What happens if you find yourself stuck with Perl CGI scripts and you
cannot or don't want to move most of the stuff into modules to benefit
from modules preloading, so the code will be shared by the children.
Luckily you can preload scripts as well. This time the
Apache::RegistryLoader
modules comes to aid.
Apache::RegistryLoader
compiles Apache::Registry
scripts at
server startup.
For example to preload the script /perl/test.pl which is in fact the file /home/httpd/perl/test.pl you would do the following:
use Apache::RegistryLoader (); Apache::RegistryLoader->new->handler("/perl/test.pl", "/home/httpd/perl/test.pl");
You should put this code either into <Perl>
sections or
into a startup script.
But what if you have a bunch of scripts located under the same
directory and you don't want to list them one by one. Take the
benefit of Perl modules and put them to a good use. The File::Find
module will do most of the work for you.
The following code walks the directory tree under which all
Apache::Registry
scripts are located. For each encountered file
with extension .pl, it calls the
Apache::RegistryLoader::handler()
method to preload the script in
the parent server, before pre-forking the child processes:
use File::Find qw(finddepth); use Apache::RegistryLoader (); { my $scripts_root_dir = "/home/httpd/perl/"; my $rl = Apache::RegistryLoader->new; finddepth ( sub { return unless /\.pl$/; my $url = "$File::Find::dir/$_"; $url =~ s|$scripts_root_dir/?|/|; warn "pre-loading $url\n"; # preload $url my $status = $rl->handler($url); unless($status == 200) { warn "pre-load of `$url' failed, status=$status\n"; } }, $scripts_root_dir); }
Note that I didn't use the second argument to handler()
here, as
in the first example. To make the loader smarter about the URI to
filename translation, you might need to provide a trans()
function
to translate the URI to filename. URI to filename translation
normally doesn't happen until HTTP request time, so the module is
forced to roll its own translation. If filename is omitted and a
trans()
function was not defined, the loader will try using the URI
relative to ServerRoot.
A simple trans()
function can be something like that:
sub mytrans { my $uri = shift; $uri =~ s|^/perl/|/home/httpd/perl/|; return $uri; }
You can easily derive the right translation by looking at the Alias
directive. The above mytrans()
function is matching our Alias
:
Alias /perl/ /home/httpd/perl/
After defining the URI to filename translation function you should
pass it during the creation of the Apache::RegistryLoader
object:
my $rl = Apache::RegistryLoader->new(trans => \&mytrans);
I won't show any benchmarks here, since the effect is absolutely the same as with preloading modules.

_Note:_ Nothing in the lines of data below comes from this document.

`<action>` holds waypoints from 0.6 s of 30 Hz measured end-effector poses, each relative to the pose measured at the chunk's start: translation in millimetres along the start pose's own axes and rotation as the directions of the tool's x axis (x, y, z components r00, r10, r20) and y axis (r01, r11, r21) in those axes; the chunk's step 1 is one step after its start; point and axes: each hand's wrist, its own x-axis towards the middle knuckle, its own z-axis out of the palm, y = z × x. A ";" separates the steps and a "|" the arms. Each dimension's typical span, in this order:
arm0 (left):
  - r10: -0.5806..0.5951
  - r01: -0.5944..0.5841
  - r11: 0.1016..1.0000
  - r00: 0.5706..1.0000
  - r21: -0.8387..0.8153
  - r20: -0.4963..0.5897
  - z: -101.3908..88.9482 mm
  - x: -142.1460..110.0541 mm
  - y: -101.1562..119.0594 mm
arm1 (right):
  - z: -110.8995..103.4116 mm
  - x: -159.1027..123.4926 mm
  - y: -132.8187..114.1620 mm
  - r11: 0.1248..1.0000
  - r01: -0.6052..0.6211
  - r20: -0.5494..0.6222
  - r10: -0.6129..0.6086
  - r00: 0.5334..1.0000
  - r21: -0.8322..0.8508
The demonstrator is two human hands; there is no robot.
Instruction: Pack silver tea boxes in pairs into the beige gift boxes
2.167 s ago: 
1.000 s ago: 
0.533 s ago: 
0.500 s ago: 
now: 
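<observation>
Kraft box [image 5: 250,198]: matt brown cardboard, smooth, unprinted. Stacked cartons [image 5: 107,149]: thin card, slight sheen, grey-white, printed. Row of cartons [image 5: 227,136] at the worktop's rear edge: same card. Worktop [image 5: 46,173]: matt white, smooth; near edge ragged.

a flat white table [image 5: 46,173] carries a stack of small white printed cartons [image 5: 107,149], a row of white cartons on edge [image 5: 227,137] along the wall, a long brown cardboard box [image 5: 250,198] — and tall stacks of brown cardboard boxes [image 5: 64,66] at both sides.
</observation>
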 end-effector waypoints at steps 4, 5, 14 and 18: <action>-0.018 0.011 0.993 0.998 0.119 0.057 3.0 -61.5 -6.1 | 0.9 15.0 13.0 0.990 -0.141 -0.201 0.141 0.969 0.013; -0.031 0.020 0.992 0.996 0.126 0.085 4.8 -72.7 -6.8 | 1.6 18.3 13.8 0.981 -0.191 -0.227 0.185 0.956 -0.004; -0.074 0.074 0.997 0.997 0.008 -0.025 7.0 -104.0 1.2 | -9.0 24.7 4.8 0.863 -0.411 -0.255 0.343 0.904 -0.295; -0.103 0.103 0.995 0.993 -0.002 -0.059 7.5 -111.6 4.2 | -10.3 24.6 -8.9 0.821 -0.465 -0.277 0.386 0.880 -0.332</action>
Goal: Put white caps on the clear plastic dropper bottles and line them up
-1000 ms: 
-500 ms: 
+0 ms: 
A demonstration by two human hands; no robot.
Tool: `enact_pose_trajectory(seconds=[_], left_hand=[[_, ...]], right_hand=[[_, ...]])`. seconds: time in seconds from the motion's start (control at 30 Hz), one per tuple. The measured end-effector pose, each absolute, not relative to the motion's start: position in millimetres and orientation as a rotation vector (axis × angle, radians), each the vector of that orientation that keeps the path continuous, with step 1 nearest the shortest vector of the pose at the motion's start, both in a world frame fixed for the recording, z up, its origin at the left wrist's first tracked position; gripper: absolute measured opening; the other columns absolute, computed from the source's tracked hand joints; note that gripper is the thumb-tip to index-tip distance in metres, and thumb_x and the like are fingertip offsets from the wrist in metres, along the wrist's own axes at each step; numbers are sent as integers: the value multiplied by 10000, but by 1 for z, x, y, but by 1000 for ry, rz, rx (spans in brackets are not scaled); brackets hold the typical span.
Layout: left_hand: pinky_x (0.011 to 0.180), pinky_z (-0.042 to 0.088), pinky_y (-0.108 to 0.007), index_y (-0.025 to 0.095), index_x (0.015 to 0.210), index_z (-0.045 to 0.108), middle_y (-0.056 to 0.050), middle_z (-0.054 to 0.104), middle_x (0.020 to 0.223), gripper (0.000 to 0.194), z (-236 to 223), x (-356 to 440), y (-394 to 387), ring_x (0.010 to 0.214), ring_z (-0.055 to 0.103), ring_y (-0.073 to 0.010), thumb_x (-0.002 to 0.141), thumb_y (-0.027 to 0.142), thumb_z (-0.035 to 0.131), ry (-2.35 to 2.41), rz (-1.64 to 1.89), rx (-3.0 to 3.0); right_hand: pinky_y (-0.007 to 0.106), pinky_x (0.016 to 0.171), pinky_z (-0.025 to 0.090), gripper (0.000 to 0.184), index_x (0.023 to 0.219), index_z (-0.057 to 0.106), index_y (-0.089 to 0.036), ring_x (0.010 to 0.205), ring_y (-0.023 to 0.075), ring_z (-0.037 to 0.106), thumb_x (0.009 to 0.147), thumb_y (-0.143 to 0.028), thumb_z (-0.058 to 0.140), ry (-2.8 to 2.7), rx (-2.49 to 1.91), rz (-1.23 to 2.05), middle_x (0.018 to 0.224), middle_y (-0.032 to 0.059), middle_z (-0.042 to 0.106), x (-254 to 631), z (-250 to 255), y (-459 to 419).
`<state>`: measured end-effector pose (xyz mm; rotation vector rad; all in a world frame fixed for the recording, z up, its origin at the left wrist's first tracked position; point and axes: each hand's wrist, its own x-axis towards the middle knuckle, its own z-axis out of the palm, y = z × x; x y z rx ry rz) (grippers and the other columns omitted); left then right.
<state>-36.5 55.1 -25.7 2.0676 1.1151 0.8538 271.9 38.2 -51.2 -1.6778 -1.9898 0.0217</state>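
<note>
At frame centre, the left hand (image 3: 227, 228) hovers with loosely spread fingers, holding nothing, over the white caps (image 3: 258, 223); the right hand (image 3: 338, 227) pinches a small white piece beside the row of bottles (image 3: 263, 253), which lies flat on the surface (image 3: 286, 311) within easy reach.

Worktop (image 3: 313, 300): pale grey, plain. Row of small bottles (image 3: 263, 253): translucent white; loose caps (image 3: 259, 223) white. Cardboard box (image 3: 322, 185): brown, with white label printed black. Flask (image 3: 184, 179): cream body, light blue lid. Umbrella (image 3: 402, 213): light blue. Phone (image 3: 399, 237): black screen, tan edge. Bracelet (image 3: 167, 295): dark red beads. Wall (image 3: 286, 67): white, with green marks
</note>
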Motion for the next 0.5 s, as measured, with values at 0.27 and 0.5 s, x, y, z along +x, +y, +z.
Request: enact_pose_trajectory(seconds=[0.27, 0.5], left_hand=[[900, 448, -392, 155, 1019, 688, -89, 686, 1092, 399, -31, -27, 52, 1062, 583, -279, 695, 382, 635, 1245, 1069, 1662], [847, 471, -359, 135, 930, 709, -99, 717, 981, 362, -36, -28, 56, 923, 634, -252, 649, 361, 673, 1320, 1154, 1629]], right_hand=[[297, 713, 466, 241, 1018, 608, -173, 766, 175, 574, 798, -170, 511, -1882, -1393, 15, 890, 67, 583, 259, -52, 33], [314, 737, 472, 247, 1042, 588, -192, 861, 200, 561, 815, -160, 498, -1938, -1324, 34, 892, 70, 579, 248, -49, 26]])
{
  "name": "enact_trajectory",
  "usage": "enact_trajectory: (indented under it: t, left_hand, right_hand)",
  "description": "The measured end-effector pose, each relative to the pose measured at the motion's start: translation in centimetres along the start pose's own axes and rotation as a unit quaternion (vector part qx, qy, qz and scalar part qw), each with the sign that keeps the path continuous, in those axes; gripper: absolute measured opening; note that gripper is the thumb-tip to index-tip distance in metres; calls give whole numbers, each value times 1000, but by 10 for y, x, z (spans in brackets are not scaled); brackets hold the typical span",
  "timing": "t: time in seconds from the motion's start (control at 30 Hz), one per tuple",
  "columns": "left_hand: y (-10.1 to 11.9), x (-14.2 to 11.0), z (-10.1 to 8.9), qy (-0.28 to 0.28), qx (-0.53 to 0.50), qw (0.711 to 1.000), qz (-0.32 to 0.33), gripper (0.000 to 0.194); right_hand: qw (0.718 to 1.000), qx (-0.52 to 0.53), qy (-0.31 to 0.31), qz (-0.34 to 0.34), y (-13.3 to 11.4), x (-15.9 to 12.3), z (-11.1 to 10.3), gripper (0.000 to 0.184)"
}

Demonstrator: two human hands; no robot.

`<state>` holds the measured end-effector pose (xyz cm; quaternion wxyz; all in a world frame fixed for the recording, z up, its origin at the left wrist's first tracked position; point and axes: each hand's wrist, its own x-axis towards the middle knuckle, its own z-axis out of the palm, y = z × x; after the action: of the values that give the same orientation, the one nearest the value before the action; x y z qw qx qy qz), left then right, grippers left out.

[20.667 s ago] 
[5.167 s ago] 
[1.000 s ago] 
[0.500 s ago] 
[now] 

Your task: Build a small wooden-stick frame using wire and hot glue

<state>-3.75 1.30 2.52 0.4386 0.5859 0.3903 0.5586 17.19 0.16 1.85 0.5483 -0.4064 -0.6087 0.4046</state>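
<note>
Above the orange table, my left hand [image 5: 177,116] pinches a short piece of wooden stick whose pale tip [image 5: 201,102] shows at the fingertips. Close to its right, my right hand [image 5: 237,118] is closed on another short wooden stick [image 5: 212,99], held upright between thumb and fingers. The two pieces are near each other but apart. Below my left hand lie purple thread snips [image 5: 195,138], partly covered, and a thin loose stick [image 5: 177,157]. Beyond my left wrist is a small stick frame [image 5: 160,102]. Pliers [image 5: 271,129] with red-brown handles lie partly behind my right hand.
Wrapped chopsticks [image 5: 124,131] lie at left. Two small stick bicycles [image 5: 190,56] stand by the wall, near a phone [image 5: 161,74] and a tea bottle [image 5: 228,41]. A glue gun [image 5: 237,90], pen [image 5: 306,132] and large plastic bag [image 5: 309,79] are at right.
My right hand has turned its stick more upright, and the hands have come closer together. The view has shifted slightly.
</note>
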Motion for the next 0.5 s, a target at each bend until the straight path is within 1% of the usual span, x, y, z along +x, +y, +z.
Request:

We have just learned that it's important to preload the modules and scripts at the server startup. It turns out that it's not enough for some modules and you have to prerun their initialization code to get more memory pages shared. Basically you will find an information about specific modules in their respective manpages. I will present a few examples of widely used modules where the code can be initialized.
The first example is the DBI
module. As you know DBI
works with
many database drivers falling into the DBD::
category,
e.g. DBD::mysql
. It's not enough to preload DBI
, you should
initialize DBI
with driver(s)
that you are going to use (usually a
single driver is used), if you want to minimize memory use after
forking the child processes. Note that you want to do this under
mod_perl and other environments where the shared memory is very
important. Otherwise you shouldn't initialize drivers.
You probably know already that under mod_perl you should use the
Apache::DBI
module to get the connection persistence, unless you
open a separate connection for each user--in this case you should not
use this module. Apache::DBI
automatically loads DBI
and
overrides some of its methods, so you should continue coding like
there is only a DBI
module.
Just as with modules preloading our goal is to find the startup environment that will lead to the smallest ``difference'' between the shared and normal memory reported, therefore a smaller total memory usage.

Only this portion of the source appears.